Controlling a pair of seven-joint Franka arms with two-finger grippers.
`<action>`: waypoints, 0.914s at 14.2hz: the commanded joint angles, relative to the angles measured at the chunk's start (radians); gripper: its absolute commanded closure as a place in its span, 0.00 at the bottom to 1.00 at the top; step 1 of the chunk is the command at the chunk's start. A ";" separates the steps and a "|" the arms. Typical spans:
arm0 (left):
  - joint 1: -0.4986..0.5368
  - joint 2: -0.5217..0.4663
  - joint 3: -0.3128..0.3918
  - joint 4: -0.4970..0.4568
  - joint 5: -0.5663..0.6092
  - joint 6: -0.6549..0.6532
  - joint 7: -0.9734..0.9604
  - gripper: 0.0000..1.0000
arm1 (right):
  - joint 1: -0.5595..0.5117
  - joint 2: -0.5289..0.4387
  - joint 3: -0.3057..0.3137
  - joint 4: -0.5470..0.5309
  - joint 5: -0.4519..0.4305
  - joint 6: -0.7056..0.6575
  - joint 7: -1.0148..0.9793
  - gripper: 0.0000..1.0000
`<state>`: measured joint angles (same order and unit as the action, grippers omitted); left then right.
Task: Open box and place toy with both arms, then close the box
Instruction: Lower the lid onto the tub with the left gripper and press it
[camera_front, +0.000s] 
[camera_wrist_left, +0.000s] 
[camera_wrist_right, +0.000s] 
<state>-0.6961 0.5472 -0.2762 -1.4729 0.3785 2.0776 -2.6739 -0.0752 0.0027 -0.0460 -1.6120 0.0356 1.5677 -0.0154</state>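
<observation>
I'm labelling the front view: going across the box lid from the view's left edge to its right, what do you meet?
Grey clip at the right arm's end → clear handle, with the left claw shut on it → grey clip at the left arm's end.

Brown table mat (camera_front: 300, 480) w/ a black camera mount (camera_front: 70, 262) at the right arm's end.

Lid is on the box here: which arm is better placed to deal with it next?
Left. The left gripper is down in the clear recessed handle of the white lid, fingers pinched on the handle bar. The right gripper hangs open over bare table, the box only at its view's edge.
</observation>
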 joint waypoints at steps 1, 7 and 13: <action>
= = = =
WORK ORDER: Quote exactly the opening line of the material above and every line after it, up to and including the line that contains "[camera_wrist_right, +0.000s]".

RESULT:
Controlling a pair of seven-joint Franka arms with two-finger grippers.
`<action>`: waypoints, 0.914s at 14.2hz: the commanded joint angles, relative to the angles measured at the chunk's start (radians); gripper: its absolute commanded closure as a place in its span, 0.00 at the bottom to 1.00 at the top; step 1 of the chunk is the command at the chunk's start. A ";" separates the steps and a "|" the arms. Typical spans:
arm0 (left):
  - joint 1: -0.4986..0.5368
  - joint 2: -0.5217..0.4663
  - joint 3: -0.3128..0.3918
  - joint 4: -0.4970..0.4568
  - joint 5: -0.5663..0.6092
  - joint 6: -0.6549..0.6532
  - joint 7: -0.9734..0.9604
  - gripper: 0.0000..1.0000
arm1 (right):
  - joint 1: -0.5595..0.5117
  - joint 2: -0.5289..0.4387
  - joint 3: -0.3057..0.3137
  - joint 4: -0.5470..0.5309
  - joint 5: -0.4519..0.4305
  - joint 6: -0.7056..0.6575
  - joint 7: -1.0148..0.9793
  - gripper: 0.0000..1.0000
`<state>`: measured joint angles (same order and unit as the action, grippers omitted); left then right.
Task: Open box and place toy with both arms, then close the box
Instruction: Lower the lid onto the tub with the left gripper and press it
[camera_front, +0.000s] 
[camera_wrist_left, +0.000s] 
[camera_wrist_right, +0.000s] 

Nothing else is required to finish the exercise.